AIM OF THE EXERCISE: For this exercise, restate the data below with no change at all.

DATA FOR THIS EXERCISE:
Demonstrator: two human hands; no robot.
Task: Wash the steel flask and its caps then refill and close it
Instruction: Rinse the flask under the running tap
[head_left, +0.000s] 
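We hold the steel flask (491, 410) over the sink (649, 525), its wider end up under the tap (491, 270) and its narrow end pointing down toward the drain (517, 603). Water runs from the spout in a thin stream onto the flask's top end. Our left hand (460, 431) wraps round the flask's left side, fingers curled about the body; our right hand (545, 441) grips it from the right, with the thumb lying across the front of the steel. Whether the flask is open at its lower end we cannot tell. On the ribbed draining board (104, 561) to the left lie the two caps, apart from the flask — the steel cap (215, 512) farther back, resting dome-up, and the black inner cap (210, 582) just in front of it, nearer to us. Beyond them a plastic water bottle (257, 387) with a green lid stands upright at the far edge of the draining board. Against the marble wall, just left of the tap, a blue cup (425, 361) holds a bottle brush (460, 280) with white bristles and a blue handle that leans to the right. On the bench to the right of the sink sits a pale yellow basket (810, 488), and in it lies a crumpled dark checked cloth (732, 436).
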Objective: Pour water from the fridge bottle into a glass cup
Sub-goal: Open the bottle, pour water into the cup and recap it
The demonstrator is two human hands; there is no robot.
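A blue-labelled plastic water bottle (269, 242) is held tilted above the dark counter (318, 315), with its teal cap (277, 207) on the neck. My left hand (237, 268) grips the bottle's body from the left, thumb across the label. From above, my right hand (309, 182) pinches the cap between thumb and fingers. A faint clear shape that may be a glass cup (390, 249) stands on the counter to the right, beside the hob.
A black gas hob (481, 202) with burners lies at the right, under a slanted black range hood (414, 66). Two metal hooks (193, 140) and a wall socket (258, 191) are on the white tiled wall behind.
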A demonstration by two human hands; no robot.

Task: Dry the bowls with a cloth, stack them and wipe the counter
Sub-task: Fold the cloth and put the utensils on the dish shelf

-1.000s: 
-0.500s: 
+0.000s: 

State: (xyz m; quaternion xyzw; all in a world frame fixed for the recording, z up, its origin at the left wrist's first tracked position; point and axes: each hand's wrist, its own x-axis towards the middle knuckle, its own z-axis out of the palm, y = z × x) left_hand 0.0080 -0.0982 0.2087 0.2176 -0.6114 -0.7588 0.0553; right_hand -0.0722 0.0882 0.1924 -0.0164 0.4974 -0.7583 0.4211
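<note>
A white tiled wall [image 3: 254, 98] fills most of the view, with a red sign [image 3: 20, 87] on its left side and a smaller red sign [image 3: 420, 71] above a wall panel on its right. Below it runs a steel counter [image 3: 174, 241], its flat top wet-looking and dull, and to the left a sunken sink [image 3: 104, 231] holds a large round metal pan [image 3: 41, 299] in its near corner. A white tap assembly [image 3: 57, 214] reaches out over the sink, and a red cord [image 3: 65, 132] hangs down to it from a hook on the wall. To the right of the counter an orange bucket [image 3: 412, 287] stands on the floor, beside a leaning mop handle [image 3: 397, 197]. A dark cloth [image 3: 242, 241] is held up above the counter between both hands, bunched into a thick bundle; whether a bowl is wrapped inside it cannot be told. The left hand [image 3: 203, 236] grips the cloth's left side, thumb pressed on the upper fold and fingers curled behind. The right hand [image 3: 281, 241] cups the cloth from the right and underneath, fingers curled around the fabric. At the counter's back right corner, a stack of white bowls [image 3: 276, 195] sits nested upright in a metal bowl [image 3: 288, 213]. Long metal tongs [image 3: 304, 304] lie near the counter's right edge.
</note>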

RESULT BELOW:
Demonstrator: two human hands; no robot.
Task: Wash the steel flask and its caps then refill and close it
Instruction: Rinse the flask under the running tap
[head_left, +0.000s] 
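We hold the steel flask (491, 410) over the sink (649, 525), its wider end up under the tap (491, 270) and its narrow end pointing down toward the drain (517, 603). Water runs from the spout in a thin stream onto the flask's top end. Our left hand (460, 431) wraps round the flask's left side, fingers curled about the body; our right hand (545, 441) grips it from the right, with the thumb lying across the front of the steel. Whether the flask is open at its lower end we cannot tell. On the ribbed draining board (104, 561) to the left lie the two caps, apart from the flask — the steel cap (215, 512) farther back, resting dome-up, and the black inner cap (210, 582) just in front of it, nearer to us. Beyond them a plastic water bottle (257, 387) with a green lid stands upright at the far edge of the draining board. Against the marble wall, just left of the tap, a blue cup (425, 361) holds a bottle brush (460, 280) with white bristles and a blue handle that leans to the right. On the bench to the right of the sink sits a pale yellow basket (810, 488), and in it lies a crumpled dark checked cloth (732, 436).
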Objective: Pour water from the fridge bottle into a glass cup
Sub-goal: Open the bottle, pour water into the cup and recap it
The demonstrator is two human hands; there is no robot.
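A blue-labelled plastic water bottle (269, 242) is held tilted above the dark counter (318, 315), with its teal cap (277, 207) on the neck. My left hand (237, 268) grips the bottle's body from the left, thumb across the label. From above, my right hand (309, 182) pinches the cap between thumb and fingers. A faint clear shape that may be a glass cup (390, 249) stands on the counter to the right, beside the hob.
A black gas hob (481, 202) with burners lies at the right, under a slanted black range hood (414, 66). Two metal hooks (193, 140) and a wall socket (258, 191) are on the white tiled wall behind.
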A demonstration by two human hands; no robot.

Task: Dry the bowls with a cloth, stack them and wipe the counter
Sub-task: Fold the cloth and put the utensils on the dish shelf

-1.000s: 
-0.500s: 
+0.000s: 

State: (xyz m; quaternion xyzw; all in a world frame fixed for the recording, z up, its origin at the left wrist's first tracked position; point and axes: each hand's wrist, its own x-axis towards the middle knuckle, its own z-axis out of the palm, y = z × x) left_hand 0.0080 -0.0982 0.2087 0.2176 -0.6114 -0.7588 0.0553; right_hand -0.0722 0.0882 0.1924 -0.0164 0.4974 -0.7583 0.4211
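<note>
A white tiled wall [image 3: 254, 98] fills most of the view, with a red sign [image 3: 20, 87] on its left side and a smaller red sign [image 3: 420, 71] above a wall panel on its right. Below it runs a steel counter [image 3: 174, 241], its flat top wet-looking and dull, and to the left a sunken sink [image 3: 104, 231] holds a large round metal pan [image 3: 41, 299] in its near corner. A white tap assembly [image 3: 57, 214] reaches out over the sink, and a red cord [image 3: 65, 132] hangs down to it from a hook on the wall. To the right of the counter an orange bucket [image 3: 412, 287] stands on the floor, beside a leaning mop handle [image 3: 397, 197]. A dark cloth [image 3: 242, 241] is held up above the counter between both hands, bunched into a thick bundle; whether a bowl is wrapped inside it cannot be told. The left hand [image 3: 203, 236] grips the cloth's left side, thumb pressed on the upper fold and fingers curled behind. The right hand [image 3: 281, 241] cups the cloth from the right and underneath, fingers curled around the fabric. At the counter's back right corner, a stack of white bowls [image 3: 276, 195] sits nested upright in a metal bowl [image 3: 288, 213]. Long metal tongs [image 3: 304, 304] lie near the counter's right edge.
</note>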

This completes the required output.